[INFORMATION SHOWN — start]

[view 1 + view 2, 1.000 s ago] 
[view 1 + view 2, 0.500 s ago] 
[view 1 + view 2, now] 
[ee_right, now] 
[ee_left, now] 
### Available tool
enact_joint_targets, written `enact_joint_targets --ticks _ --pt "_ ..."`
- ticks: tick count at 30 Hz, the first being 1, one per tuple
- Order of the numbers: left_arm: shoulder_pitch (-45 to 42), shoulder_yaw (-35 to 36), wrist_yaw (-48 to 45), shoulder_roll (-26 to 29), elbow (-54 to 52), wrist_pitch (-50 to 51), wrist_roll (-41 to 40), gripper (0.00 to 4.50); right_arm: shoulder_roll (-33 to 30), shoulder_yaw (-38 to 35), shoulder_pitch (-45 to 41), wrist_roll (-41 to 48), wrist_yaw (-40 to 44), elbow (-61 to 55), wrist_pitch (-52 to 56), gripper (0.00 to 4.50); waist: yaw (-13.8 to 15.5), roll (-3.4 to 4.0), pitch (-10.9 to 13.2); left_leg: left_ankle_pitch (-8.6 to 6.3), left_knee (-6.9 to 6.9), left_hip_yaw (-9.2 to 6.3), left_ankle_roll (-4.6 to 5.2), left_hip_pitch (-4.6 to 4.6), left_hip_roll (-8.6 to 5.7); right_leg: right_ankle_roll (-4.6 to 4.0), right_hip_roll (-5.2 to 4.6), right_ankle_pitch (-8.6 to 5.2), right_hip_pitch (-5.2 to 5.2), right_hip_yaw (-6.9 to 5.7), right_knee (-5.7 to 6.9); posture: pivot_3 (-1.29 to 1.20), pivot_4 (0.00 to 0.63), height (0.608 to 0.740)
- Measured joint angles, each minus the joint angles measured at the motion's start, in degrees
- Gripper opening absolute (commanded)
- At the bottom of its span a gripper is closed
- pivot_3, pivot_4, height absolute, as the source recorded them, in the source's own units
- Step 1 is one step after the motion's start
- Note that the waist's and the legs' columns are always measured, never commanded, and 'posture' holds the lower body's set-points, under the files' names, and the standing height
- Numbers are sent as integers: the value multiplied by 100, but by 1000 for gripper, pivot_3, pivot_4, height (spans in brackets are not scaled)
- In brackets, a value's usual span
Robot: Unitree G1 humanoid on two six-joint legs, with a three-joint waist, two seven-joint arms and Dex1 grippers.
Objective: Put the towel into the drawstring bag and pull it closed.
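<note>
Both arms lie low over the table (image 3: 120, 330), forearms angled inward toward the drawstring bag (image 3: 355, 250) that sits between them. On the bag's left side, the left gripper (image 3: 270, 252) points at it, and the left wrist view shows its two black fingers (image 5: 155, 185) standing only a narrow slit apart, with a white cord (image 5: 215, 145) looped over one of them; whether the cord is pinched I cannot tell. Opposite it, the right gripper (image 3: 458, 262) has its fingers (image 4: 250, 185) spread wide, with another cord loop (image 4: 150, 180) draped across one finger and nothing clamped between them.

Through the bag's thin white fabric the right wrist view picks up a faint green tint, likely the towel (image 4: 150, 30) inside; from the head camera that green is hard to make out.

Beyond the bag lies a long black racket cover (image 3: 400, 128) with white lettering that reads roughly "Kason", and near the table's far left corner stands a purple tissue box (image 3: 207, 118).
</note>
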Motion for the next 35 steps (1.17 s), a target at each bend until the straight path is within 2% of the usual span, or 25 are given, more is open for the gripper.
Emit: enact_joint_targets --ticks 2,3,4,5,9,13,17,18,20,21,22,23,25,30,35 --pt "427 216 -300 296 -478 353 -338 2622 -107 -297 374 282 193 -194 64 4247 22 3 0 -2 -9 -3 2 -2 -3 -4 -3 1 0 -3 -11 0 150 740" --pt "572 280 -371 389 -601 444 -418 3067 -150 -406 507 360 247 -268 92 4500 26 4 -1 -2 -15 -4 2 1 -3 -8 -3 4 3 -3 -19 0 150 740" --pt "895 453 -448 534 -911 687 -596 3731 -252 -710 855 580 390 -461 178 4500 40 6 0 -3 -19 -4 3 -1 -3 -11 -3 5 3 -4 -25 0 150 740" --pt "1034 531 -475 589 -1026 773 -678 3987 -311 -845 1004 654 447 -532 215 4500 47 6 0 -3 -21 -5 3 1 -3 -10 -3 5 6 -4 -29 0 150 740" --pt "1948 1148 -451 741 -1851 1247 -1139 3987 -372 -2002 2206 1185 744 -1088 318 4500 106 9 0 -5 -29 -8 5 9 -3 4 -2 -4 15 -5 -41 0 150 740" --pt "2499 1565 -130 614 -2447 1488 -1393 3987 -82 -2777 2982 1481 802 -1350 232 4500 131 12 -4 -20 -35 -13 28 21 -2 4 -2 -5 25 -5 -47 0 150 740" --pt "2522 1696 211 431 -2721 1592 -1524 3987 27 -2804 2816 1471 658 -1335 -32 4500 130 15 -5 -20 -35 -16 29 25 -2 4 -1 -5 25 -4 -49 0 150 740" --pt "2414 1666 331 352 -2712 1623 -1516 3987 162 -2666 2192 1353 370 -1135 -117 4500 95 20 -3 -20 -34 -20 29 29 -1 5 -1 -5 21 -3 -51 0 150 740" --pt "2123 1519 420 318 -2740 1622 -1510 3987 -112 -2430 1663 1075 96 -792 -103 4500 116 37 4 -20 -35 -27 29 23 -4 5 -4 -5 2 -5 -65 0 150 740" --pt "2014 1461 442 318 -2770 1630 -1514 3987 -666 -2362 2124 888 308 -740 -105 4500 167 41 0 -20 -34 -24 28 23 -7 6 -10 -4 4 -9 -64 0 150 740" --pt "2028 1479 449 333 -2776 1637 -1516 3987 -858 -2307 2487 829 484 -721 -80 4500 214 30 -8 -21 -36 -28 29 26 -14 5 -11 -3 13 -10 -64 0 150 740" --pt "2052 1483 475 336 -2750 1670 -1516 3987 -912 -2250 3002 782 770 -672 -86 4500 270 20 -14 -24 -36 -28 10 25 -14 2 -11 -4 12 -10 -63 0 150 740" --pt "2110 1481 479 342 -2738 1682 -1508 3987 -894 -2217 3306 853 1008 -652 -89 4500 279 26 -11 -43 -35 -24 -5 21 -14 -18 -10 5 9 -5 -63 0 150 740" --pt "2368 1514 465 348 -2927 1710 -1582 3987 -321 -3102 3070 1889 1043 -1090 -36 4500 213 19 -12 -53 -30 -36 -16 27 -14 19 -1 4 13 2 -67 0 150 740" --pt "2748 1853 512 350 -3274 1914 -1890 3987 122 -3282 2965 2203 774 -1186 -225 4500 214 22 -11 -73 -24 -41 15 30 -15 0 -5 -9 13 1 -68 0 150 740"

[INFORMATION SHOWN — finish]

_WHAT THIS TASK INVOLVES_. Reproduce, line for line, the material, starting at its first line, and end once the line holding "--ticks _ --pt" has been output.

_PROBLEM SOLUTION_.
[view 1 + view 2, 1.000 s ago] 
[view 1 + view 2, 0.500 s ago] 
[view 1 + view 2, now] 
[ee_right, now] 
[ee_left, now] 
### Available tool
enact_joint_targets, written `enact_joint_targets --ticks _ --pt "_ ..."`

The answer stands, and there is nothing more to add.